In a systematic review, Kon et al. (2013) reviewed the current state of evidence on matrix-assisted ACI for knee OCD. A total of 51 articles were selected, including 3 randomized controlled trials and 10 comparative studies. The authors reported that matrix-assisted ACI procedures may be a therapeutic option for the treatment of chondral lesions, and that low-quality studies with short- to medium-term follow-up report positive outcomes for specific patient populations. However, high-level studies are lacking; systematic long-term evaluation and randomized controlled trials are needed to confirm the potential of matrix ACI, especially when compared to traditional approaches.

The FDA approval for MACI®, which is an autologous cultured chondrocytes on porcine collagen membrane) (Vericel, Cambridge, MA) was supported by the results of SUMMIT trial (Superiority of MACI implant versus Microfracture Treatment in patients with symptomatic articular cartilage defects in the knee), a Phase 3 two‑year, prospective, multicenter, randomized, open-label, parallel-group study that enrolled a total of 144 patients, ages 18 to 54 years, with at least one symptomatic Outerbridge Grade III or IV focal cartilage defect on the medial femoral condyle, lateral femoral condyle, and/or the trochlea  (Saris, et al., 2014; Vericel, 2016).  The co-primary efficacy endpoint was change from baseline to Week 104 for the subject's Knee injury and Osteoarthritis Outcome Score (KOOS) in 2 subscales:  Pain and Function (Sports and Recreational Activities [SRA]).  At Week 104, KOOS pain and function (SRA) had improved from baseline in both treatment groups, but the improvement was statistically significantly (p<0.001) greater in the MACI group compared with the microfracture group.  In a responder analysis, the proportion of subjects with at least a 10-point improvement in both KOOS pain and function (SRA) was greater in the MACI group (63/72 = 87.5%; 95% CI [77.6%, 94.6%]) compared with the microfracture group (49/72 = 68.1%; 95% CI [56.0%, 78.6%]). Patients from the two-year SUMMIT study had the option to enroll in a three-year follow-up study (extension study).  A majority of the patients who completed the SUMMIT study also participated in a three year extension study. The FDA concluded that the overall efficacy data support a long-term clinical benefit from the use of the Maci implant in patients with cartilage defects of the knee.

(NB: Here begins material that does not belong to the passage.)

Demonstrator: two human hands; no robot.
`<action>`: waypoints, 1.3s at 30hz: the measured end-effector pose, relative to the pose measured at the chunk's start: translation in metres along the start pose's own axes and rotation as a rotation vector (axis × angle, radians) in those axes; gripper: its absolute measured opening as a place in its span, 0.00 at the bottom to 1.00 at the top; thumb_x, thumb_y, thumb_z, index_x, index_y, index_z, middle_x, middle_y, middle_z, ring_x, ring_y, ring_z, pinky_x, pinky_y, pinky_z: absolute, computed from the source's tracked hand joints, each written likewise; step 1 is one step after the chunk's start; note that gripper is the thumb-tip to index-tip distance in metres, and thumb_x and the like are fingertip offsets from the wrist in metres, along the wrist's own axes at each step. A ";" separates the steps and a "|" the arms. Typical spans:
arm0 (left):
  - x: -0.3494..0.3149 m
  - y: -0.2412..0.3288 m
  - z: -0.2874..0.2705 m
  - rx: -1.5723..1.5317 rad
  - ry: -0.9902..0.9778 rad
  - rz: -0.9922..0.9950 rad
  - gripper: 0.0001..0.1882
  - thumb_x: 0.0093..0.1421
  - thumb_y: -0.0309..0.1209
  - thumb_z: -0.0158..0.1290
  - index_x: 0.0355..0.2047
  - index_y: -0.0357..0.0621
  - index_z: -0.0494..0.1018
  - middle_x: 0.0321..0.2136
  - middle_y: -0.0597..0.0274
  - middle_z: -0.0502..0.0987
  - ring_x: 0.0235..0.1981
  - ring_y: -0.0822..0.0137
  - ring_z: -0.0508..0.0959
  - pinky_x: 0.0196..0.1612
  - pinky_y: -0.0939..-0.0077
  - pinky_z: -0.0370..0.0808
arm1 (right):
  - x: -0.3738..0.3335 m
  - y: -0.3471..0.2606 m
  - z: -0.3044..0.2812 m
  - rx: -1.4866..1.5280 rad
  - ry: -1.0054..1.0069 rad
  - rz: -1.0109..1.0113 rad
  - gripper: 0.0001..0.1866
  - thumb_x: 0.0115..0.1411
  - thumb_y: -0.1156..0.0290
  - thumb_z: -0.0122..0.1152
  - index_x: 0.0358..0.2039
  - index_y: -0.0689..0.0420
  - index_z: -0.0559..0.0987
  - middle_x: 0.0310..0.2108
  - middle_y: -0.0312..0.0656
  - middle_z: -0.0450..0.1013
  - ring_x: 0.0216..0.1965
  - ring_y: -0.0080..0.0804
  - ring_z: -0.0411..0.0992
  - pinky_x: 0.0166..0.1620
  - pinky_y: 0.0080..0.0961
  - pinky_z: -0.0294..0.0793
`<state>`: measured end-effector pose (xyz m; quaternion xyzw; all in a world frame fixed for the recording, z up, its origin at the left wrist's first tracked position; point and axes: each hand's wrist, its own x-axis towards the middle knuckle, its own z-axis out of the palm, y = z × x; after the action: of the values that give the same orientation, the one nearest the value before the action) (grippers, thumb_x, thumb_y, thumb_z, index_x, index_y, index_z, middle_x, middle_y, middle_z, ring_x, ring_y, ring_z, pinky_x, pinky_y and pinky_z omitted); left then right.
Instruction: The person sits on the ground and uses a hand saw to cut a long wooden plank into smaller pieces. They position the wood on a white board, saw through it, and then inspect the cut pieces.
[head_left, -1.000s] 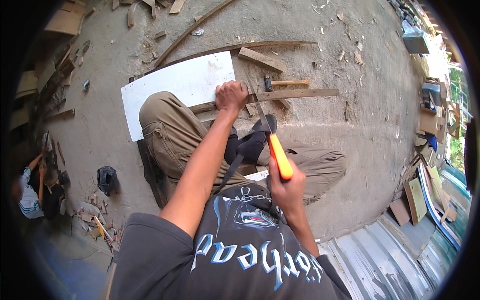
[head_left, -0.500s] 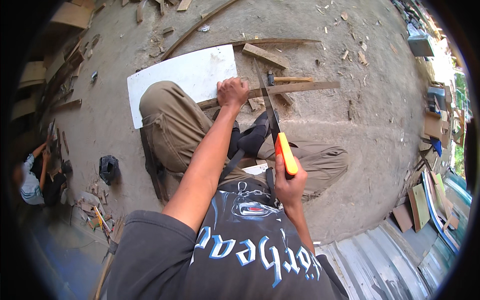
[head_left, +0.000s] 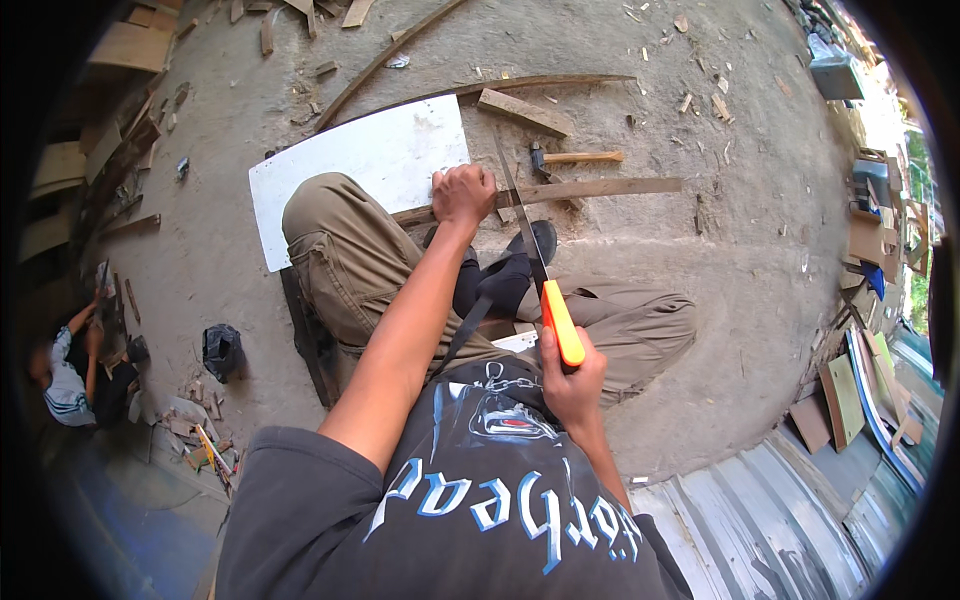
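My right hand is wrapped round the orange and yellow handle of a handsaw. The saw's blade points away from me and crosses a long wooden strip just right of my left hand. With fingers curled, that left hand grips the strip and presses it down by the corner of a white board. Part of the strip runs behind my left knee. How deep the blade sits in the wood cannot be seen.
Beyond the strip lie a hammer and a wood block. Offcuts litter the ground. A black bag stands at left, near another person sitting. Corrugated metal sheets and leaning boards are at lower right.
The saw and my right hand have drawn slightly back toward me and to the left. My left hand stays on the strip.
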<state>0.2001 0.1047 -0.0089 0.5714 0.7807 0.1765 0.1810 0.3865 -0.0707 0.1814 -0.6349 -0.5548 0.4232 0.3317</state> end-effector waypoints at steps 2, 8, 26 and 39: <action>0.000 0.002 0.001 -0.028 0.013 0.007 0.16 0.59 0.37 0.48 0.23 0.41 0.80 0.30 0.49 0.82 0.36 0.51 0.80 0.51 0.59 0.68 | 0.001 -0.007 0.000 -0.007 0.004 -0.008 0.12 0.64 0.69 0.64 0.29 0.63 0.75 0.14 0.40 0.66 0.15 0.24 0.63 0.21 0.26 0.61; -0.002 0.000 0.002 -0.032 0.044 0.049 0.16 0.61 0.36 0.48 0.23 0.42 0.80 0.30 0.50 0.82 0.35 0.53 0.80 0.47 0.59 0.69 | 0.001 -0.016 0.001 -0.019 -0.047 0.068 0.11 0.64 0.69 0.64 0.30 0.63 0.75 0.14 0.39 0.67 0.16 0.22 0.64 0.21 0.26 0.62; -0.014 -0.011 -0.028 0.346 -0.170 0.406 0.21 0.48 0.45 0.64 0.37 0.44 0.81 0.59 0.59 0.68 0.67 0.54 0.59 0.70 0.48 0.48 | 0.012 -0.017 -0.012 0.010 -0.050 0.073 0.13 0.66 0.66 0.63 0.33 0.65 0.78 0.21 0.41 0.75 0.24 0.21 0.71 0.29 0.24 0.70; 0.003 -0.009 -0.021 0.446 -0.414 0.504 0.14 0.48 0.38 0.61 0.35 0.48 0.83 0.47 0.65 0.81 0.68 0.66 0.61 0.75 0.47 0.41 | 0.004 -0.015 -0.003 -0.009 -0.015 -0.005 0.12 0.64 0.68 0.64 0.30 0.65 0.76 0.15 0.40 0.68 0.17 0.21 0.62 0.22 0.26 0.62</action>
<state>0.1818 0.1033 0.0045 0.7939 0.5824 -0.0773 0.1570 0.3832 -0.0646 0.1956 -0.6318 -0.5608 0.4245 0.3258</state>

The most frequently occurring adverse reactions (≥5%) reported for MACI in the 2-year randomized, controlled clinical trial were arthralgia, tendonitis, back pain, joint swelling, common cold-like symptoms, headache, and joint effusion.  Serious adverse reactions reported for MACI were arthralgia, cartilage injury, meniscus injury, treatment failure, and osteoarthritis.

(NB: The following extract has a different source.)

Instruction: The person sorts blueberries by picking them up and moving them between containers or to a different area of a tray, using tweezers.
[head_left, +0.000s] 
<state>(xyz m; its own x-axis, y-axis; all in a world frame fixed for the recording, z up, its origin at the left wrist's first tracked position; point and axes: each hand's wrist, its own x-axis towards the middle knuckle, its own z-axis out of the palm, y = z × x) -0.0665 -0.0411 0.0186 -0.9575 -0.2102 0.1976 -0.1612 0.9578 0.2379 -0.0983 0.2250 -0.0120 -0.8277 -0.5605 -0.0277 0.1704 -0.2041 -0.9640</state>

According to the manufacturer, Maci is expected to be a less tedious technical procedure performed via mini-arthrotomy (Vericel, 2016). The seeded cellular membrane is directly implanted to the defect area and secured by a fibrin sealant, which eliminates the need for suturing and testing of water tightness. The Maci procedure is quicker to perform and requires a smaller incision. 

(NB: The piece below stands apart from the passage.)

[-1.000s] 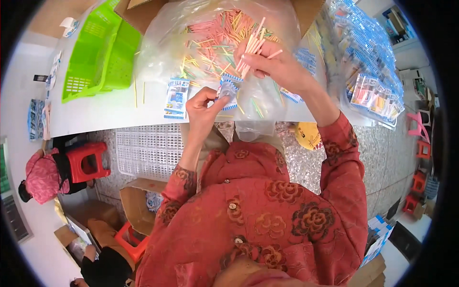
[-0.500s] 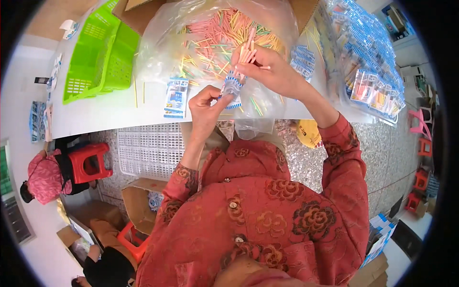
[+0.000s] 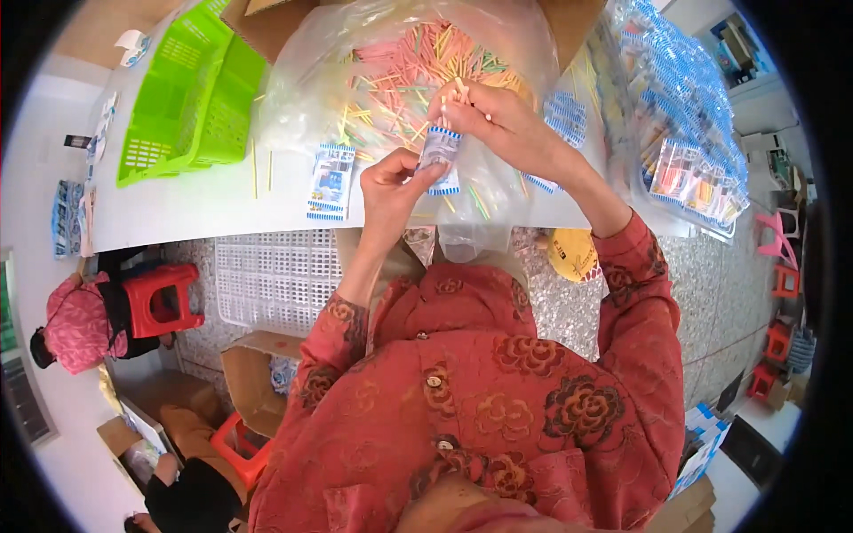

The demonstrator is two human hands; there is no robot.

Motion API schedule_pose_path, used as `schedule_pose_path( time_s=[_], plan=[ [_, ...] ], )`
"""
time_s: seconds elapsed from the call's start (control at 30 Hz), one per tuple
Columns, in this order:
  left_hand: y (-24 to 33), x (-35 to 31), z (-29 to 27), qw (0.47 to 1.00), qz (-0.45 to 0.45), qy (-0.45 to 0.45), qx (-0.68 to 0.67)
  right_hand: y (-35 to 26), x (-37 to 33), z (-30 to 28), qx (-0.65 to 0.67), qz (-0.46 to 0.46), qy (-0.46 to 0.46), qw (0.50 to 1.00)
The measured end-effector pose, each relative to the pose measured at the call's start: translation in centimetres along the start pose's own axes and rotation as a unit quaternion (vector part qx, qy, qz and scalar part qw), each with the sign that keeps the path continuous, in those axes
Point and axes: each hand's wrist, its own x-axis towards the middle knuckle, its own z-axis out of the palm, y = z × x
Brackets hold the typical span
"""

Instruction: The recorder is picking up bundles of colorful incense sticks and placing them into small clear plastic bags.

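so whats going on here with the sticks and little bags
A person in a red floral jacket holds a small clear packet in the left hand, while the right hand feeds thin sticks into its top. Behind it on the white table lie a big clear bag of coloured sticks, a green basket and filled packets.

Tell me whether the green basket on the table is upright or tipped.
Tipped. The green basket leans on its side on the white table, its slotted walls and open mouth facing sideways.

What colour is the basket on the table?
Bright green basket, clearest in the head view, at upper left.
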Motion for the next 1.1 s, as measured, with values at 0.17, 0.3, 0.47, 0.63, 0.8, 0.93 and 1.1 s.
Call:
schedule_pose_path(
  time_s=[0.17,0.3,0.47,0.63,0.8,0.93,1.1],
  plan=[
    [-0.5,0.5,-0.1,1.000,0.006,0.001,0.006,0.0,0.3,0.1,-0.008,-0.010,0.038,0.999],
    [-0.6,0.6,0.1,1.000,0.022,-0.002,-0.009,0.1,0.6,0.3,0.000,-0.081,0.063,0.995],
    [-0.7,0.6,0.0,0.999,0.038,-0.008,-0.002,-0.3,0.8,0.4,0.095,-0.011,0.031,0.995],
    [-0.6,0.4,-0.1,0.999,0.053,-0.013,0.005,-0.6,1.0,0.5,0.151,-0.027,0.027,0.988],
    [-0.7,0.3,-0.2,0.998,0.061,-0.006,0.003,-0.6,1.0,1.3,0.149,-0.006,0.029,0.988],
    [-0.3,0.2,-0.3,0.998,0.064,0.003,0.005,-1.4,1.1,1.4,0.182,-0.010,0.066,0.981],
    [-0.5,0.0,-0.4,0.998,0.063,0.008,0.004,-0.9,1.1,2.0,0.277,-0.041,0.119,0.952]
  ],
)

MACI is contraindicated in patients with a known history of hypersensitivity to gentamicin, other aminoglycosides, or products of porcine or bovine origin. MACI is also contraindicated for patients with severe osteoarthritis of the knee, inflammatory arthritis, inflammatory joint disease, or uncorrected congenital blood coagulation disorders. MACI is also not indicated for use in patients who have undergone prior knee surgery in the past six months, excluding surgery to procure a biopsy or a concomitant procedure to prepare the knee for a MACI implant. MACI is contraindicated in patients who are unable to follow a physician-prescribed post-surgical rehabilitation program.

The safety of MACI in patients with malignancy in the area of cartilage biopsy or implant is unknown. Expansion of present malignant or dysplastic cells during the culturing process or implantation is possible.

Patients undergoing procedures associated with MACI are not routinely tested for transmissible infectious diseases. A cartilage biopsy and MACI implant may carry the risk of transmitting infectious diseases to healthcare providers handling the tissue. Universal precautions should be employed when handling the biopsy samples and the MACI product.

To create a favorable environment for healing, concomitant pathologies that include meniscal pathology, cruciate ligament instability and joint misalignment, must be addressed prior to or concurrent with the implantation of MACI.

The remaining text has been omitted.